_Data shown_
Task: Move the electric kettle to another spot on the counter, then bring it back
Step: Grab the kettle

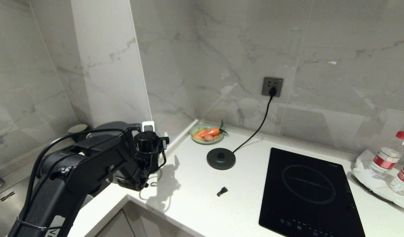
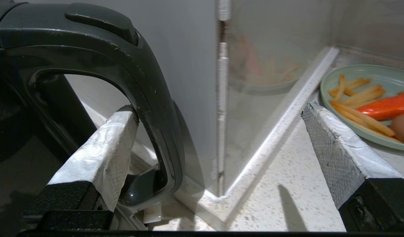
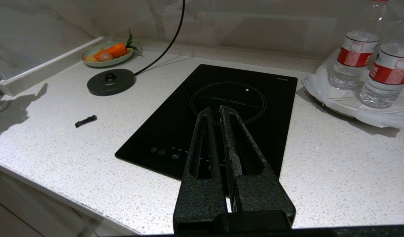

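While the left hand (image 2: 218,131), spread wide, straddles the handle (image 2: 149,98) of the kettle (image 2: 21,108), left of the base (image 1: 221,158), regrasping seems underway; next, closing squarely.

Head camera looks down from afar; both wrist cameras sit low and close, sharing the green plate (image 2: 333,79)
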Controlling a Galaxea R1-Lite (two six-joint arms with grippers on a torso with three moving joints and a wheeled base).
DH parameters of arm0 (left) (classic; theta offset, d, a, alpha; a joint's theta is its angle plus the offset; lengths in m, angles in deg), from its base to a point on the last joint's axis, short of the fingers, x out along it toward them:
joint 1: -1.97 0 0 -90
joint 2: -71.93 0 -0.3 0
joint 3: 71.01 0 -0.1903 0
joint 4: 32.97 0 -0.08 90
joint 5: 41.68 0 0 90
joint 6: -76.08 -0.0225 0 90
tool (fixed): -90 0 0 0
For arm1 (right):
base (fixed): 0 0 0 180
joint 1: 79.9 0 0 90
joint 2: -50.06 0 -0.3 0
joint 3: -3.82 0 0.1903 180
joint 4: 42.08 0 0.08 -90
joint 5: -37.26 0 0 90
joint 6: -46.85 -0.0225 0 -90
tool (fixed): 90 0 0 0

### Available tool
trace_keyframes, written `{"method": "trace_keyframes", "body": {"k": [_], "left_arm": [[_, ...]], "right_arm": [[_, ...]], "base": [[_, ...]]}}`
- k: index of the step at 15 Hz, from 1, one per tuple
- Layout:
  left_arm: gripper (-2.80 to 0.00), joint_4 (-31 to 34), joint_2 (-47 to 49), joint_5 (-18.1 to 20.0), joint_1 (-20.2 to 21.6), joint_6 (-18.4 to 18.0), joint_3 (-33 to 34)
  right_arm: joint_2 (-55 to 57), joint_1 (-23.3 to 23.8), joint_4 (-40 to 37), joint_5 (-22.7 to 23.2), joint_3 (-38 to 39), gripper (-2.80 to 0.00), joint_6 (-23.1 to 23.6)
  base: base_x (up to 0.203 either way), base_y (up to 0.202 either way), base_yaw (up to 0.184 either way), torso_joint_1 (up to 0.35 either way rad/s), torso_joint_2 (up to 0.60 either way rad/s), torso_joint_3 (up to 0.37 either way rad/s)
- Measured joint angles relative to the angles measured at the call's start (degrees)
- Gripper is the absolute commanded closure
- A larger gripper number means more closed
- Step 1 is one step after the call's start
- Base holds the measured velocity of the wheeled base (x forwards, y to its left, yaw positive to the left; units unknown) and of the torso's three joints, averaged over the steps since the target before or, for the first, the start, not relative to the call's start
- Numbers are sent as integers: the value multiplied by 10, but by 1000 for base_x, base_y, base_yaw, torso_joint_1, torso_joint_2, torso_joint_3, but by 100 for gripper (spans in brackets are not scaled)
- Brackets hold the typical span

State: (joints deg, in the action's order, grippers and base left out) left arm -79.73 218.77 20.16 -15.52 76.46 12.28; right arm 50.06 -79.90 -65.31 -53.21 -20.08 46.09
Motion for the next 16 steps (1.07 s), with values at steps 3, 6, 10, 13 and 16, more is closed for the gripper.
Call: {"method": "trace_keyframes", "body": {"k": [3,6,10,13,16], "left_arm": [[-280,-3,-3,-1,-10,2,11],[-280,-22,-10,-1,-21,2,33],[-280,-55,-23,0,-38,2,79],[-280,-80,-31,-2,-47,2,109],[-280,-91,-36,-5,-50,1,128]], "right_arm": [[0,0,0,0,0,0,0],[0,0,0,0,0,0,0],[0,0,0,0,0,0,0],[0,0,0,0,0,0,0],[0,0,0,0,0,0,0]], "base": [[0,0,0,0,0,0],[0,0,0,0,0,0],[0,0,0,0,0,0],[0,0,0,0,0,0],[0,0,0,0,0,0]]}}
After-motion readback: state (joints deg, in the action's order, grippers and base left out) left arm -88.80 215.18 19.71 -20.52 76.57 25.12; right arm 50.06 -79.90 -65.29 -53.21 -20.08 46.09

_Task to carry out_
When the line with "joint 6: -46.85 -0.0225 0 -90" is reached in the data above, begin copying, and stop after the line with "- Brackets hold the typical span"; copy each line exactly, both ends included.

_Written reply_
joint 6: -46.85 -0.0225 0 -90
tool (fixed): 90 0 0 0

### Available tool
trace_keyframes, written `{"method": "trace_keyframes", "body": {"k": [_], "left_arm": [[_, ...]], "right_arm": [[_, ...]], "base": [[_, ...]]}}`
- k: index of the step at 15 Hz, from 1, one per tuple
- Layout:
  left_arm: gripper (-2.80 to 0.00), joint_4 (-31 to 34), joint_2 (-47 to 49), joint_5 (-18.1 to 20.0), joint_1 (-20.2 to 21.6), joint_6 (-18.4 to 18.0), joint_3 (-33 to 34)
  right_arm: joint_2 (-55 to 57), joint_1 (-23.3 to 23.8), joint_4 (-40 to 37), joint_5 (-22.7 to 23.2), joint_3 (-38 to 39), gripper (-2.80 to 0.00), joint_6 (-23.1 to 23.6)
  base: base_x (up to 0.203 either way), base_y (up to 0.202 either way), base_yaw (up to 0.184 either way), torso_joint_1 (up to 0.35 either way rad/s), torso_joint_2 (up to 0.60 either way rad/s), torso_joint_3 (up to 0.37 either way rad/s)
- Measured joint angles relative to the angles measured at the call's start (degrees)
- Gripper is the absolute commanded closure
- A larger gripper number means more closed
- Step 1 is one step after the call's start
- Base holds the measured velocity of the wheeled base (x forwards, y to its left, yaw positive to the left; units unknown) and of the torso's three joints, averaged over the steps since the target before or, for the first, the start, not relative to the call's start
- Numbers are sent as integers: the value multiplied by 10, but by 1000 for base_x, base_y, base_yaw, torso_joint_1, torso_joint_2, torso_joint_3, but by 100 for gripper (spans in brackets are not scaled)
- Brackets hold the typical span

A complete answer has now been given.